How to extract a substring pattern in Postgresql

thenaturalist picture thenaturalist · Jul 13, 2015 · Viewed 22.1k times · Source

I have a column with a lot of inconsistent strings. Some of them contain a substring with a consistent pattern of '2015mmdd_AB_CD_EFG_(text)_(text)_HIJ' which I would like to extract.
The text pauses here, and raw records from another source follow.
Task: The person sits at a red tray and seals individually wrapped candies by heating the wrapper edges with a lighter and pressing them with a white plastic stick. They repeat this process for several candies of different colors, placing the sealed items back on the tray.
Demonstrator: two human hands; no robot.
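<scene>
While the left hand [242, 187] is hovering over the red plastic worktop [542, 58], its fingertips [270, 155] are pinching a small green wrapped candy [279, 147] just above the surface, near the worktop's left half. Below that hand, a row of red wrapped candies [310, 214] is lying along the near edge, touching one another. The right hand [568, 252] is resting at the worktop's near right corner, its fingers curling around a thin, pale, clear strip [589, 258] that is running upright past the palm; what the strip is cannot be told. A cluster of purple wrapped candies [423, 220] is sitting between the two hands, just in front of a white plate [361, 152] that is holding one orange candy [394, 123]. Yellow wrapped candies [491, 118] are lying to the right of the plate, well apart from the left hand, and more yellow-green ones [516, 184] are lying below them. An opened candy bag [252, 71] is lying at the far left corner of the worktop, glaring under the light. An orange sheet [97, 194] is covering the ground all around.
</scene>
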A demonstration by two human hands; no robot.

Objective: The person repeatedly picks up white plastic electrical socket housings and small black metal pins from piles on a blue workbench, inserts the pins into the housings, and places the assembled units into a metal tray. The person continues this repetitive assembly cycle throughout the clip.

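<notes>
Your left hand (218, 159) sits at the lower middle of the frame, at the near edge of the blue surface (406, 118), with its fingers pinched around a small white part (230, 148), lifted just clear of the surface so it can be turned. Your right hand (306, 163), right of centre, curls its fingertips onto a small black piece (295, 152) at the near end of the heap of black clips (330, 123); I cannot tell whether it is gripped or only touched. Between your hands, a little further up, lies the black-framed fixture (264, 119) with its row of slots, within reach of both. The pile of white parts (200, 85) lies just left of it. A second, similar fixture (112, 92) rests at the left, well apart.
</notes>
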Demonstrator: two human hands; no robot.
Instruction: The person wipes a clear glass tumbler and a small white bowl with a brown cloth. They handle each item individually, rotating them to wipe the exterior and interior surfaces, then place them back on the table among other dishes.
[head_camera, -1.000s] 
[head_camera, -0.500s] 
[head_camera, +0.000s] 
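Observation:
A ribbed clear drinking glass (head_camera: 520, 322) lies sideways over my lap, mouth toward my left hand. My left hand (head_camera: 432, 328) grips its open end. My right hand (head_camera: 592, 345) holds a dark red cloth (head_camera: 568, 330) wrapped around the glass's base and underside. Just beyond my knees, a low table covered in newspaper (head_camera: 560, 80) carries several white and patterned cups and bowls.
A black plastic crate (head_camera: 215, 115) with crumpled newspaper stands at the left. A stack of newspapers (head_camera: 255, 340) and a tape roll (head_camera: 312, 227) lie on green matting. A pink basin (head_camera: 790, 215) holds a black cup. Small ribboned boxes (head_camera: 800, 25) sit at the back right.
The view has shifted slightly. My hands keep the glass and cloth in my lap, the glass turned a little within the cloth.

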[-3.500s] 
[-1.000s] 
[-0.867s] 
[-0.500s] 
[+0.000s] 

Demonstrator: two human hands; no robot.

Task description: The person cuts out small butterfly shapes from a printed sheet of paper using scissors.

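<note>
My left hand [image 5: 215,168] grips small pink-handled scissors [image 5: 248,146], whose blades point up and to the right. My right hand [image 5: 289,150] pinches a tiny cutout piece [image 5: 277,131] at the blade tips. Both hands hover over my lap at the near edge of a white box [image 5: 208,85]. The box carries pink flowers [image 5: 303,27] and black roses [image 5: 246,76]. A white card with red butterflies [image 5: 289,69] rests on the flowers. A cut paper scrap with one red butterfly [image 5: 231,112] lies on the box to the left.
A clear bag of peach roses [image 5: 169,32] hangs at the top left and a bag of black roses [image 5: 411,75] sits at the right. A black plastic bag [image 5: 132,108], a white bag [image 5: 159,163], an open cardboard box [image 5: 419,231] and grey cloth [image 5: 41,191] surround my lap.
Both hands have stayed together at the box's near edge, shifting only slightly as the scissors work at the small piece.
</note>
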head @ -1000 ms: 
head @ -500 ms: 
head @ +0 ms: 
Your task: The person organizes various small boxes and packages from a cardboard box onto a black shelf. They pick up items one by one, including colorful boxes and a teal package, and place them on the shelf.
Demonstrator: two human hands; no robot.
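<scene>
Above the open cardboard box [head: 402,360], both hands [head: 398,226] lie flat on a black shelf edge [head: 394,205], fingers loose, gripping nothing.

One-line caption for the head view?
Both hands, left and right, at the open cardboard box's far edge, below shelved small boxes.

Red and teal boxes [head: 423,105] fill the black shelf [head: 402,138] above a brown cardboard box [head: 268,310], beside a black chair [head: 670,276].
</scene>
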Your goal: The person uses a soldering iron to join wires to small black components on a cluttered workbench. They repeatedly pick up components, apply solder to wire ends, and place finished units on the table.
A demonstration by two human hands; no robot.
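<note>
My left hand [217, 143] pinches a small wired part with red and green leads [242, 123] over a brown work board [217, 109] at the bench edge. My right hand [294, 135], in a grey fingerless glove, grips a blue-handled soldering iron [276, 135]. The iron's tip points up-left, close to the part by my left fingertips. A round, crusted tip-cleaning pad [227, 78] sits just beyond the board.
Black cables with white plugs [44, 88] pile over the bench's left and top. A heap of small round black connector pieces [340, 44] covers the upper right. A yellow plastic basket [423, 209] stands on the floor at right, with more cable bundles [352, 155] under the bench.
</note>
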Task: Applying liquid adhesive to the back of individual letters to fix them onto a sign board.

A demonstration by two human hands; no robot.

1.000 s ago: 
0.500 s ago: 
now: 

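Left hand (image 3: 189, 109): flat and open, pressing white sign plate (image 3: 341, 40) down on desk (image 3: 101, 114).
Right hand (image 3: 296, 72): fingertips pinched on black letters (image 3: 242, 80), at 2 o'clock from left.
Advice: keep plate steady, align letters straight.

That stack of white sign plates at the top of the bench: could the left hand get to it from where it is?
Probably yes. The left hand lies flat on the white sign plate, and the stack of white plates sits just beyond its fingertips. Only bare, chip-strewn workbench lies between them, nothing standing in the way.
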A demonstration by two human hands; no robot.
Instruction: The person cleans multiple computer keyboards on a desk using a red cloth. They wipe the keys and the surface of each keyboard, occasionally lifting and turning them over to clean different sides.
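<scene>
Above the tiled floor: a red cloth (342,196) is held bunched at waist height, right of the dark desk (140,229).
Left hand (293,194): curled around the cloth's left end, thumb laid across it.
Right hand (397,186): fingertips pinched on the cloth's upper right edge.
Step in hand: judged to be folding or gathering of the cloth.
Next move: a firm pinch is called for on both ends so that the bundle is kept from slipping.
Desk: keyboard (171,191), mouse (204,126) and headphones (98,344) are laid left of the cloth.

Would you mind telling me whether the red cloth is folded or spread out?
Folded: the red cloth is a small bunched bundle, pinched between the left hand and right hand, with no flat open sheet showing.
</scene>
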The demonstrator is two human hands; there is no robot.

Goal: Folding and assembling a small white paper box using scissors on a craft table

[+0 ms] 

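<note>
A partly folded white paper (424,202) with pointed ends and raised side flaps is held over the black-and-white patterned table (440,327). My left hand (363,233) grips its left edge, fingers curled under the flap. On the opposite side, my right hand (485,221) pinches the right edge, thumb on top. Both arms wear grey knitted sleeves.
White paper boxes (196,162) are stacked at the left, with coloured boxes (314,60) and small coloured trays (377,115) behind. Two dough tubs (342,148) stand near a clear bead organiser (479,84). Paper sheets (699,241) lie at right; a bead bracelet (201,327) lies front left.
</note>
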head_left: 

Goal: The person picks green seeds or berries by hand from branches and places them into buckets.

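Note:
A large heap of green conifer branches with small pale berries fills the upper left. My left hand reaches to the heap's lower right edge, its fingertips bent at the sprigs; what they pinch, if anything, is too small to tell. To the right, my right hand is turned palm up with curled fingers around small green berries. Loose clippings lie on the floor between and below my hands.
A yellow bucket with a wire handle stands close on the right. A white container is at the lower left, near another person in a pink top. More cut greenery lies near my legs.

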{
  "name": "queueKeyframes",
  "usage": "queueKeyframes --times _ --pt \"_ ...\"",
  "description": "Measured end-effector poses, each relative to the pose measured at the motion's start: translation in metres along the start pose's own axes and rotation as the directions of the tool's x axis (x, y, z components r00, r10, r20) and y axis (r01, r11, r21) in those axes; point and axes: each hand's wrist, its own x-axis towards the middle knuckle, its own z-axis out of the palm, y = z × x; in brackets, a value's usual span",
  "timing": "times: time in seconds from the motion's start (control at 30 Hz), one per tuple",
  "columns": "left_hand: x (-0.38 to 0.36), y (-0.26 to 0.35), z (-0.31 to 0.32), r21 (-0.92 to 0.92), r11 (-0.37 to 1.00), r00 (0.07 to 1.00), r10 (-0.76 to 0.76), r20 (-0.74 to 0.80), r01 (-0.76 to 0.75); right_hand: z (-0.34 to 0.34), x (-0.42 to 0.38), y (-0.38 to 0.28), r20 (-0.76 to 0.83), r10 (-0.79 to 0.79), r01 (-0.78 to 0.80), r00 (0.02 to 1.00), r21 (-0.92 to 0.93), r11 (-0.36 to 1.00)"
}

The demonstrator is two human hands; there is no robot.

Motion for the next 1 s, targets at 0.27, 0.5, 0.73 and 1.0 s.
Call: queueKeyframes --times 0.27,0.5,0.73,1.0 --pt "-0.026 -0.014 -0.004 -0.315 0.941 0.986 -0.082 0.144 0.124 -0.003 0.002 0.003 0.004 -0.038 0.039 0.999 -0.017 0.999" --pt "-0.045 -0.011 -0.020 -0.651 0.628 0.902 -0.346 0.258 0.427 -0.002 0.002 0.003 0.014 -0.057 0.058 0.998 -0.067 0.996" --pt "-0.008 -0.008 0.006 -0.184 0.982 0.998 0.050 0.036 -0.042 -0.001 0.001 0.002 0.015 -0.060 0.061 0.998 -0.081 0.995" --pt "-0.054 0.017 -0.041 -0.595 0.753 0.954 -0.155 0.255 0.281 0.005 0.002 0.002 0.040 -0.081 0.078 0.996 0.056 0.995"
I feel this is a cross over case of regexp and a substring command.

My best approach so far has been a rather ugly

substring(col_name, '........_.._.._..._.+_.+_...')

which does not end the output as desired, rahter the output is like '(...)_HIJ_blablabla'.

How can I effectively combine pattern recognition and substring selection in this case?

Answer

a_horse_with_no_name picture a_horse_with_no_name · Jul 13, 2015

Assuming that 2015mmdd actually means some kind of "date", so that the real data contains e.g. 20150713 the following will do:

substring(col_name, '[0-9]{8}_[A-Z]{2}_[A-Z]{2}_[A-Z]{3}_\([a-z]+\)_\([a-z]+\)')

This returns substrings that start with 8 numbers followed by an underscore, followed by two uppercase characters followed by an underscore followed by two uppercase characters, followed by an underscore followed by three uppercase characters, followed by an underscore followed by an opening parentheses followed by at lease one lowercase letter, followed by a closing parentheses, followed by an underscore, followed by an opening parentheses, followed by at least one lowercase character followed by a closing parentheses.

If 2015mmdd indeed means 2015 followed by the string mmdd then you need this:

substring(col_name, '[0-9]{4}mmdd_[A-Z]{2}_[A-Z]{2}_[A-Z]{3}_\([a-z]+\)_\([a-z]+\)')